B***** M***** besitzt eine Software, mit der es möglich ist, Auffälligkeiten bei den e*****-Händlern aufzuzeigen; etwa besonders lange Lieferzeiten oder besonders hohe Umsätze. B***** M***** stand im regelmäßigen Kontakt mit der Beklagten, wobei es ihm – im Gegensatz zu gewöhnlichen Kunden – ermöglicht wurde, eine besondere E-Mail-Adresse und auch Telefonkontakt zu nutzen.
B***** M***** wies ab Jänner 2007 bis unmittelbar vor den gegenständlichen Goldkäufen (also über Monate) gegenüber der Beklagten in E-Mails, Telefonaten sowie in deren Online-Sicherheitsforum bzw auf seiner eigenen (regelmäßig von der Beklagten gelesenen) Internetseite www.falle-internet.de im Zusammenhang mit Goldauktionen auf die langen Lieferzeiten und das damit verbundenen Schadensrisiko bzw auf Verstöße gegen die e*****-AGB hin.
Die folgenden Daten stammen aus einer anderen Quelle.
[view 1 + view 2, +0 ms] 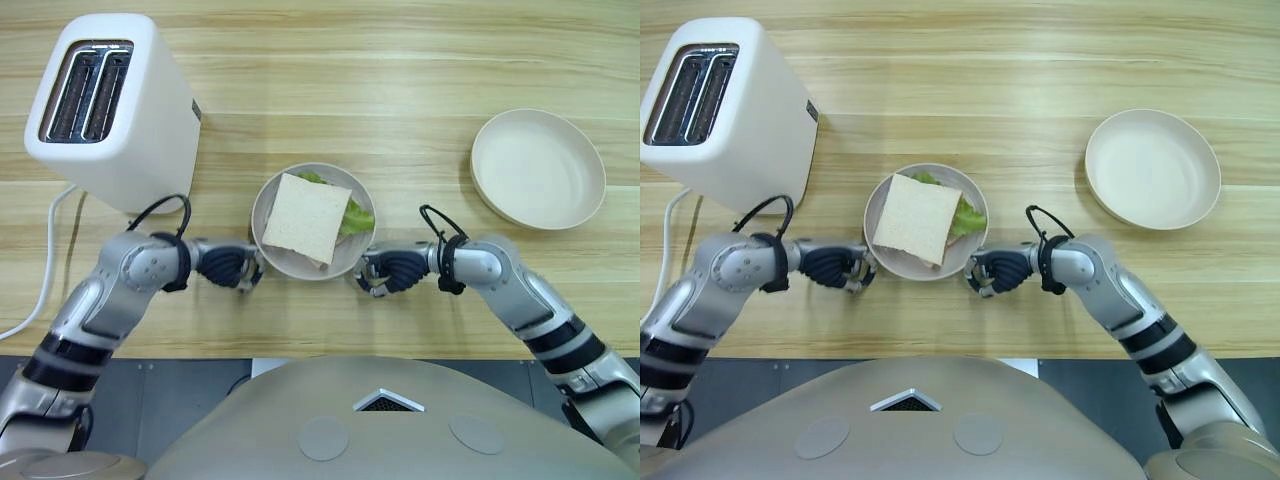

Der Verbraucherschützer bezog sich dabei mehrmals ausdrücklich auf den Verkäufer und wies auch konkrete Verstöße nach, wobei er seine Spezialsoftware über die Daten des Verkäufers laufen ließ. Er wies darauf hin, dass die langen Lieferzeiten (beim Verkäufer: vier bis sechs Wochen, manchmal auch länger) darauf zurückzuführen seien, dass die verkaufte Ware erst beschafft werden müsste. Er erklärte auch, dass man von der oberflächlich schönen Bewertungsbilanz das positive Feedback für geringpreisige Artikel herausrechnen müsse. Damit meinte er, dass zahlreiche Verkäufer zahllose billige Artikel verkaufen würden, die schnell geliefert würden und zu vielen positiven Bewertungen führten. Durch die vielen positiven Bewertungen bei den billigen Waren würden die wenig negativen Bewertungen bei den teuren Artikeln nicht auffallen.
Der Verkäufer wurde von M***** am 11.07.2007 dezidiert als Problemfall bezeichnet; ein entsprechendes Posting wurde von den Mitarbeitern der Beklagten gelesen. Auch in einem Telefonat am 17.07.2007 nannte M***** den Verkäufer im Zusammenhang mit Problemen im Goldhandel. In einem seiner Beiträge auf seiner Website widmete sich M***** am 22.07.2007 speziell dem Verkäufer und warf der Beklagten vor, dass sie die hohen Verkaufsprovisionen vor den Mitgliederschutz stelle. Die Beklagte erhält bei den Verkäufen über ihre Plattform nämlich umsatzabhängige Provisionen. Schließlich sprach M***** am 13.09.2007 im Sicherheitsforum der Beklagten von „riskikoreichen Sonderrechten“ des Verkäufers, kritisierte erneut die langen Lieferzeiten des Verkäufers sowie dessen falsche Angaben in den Angeboten und den Umstand, dass die Beklagte daran keinen Anstoß nehme.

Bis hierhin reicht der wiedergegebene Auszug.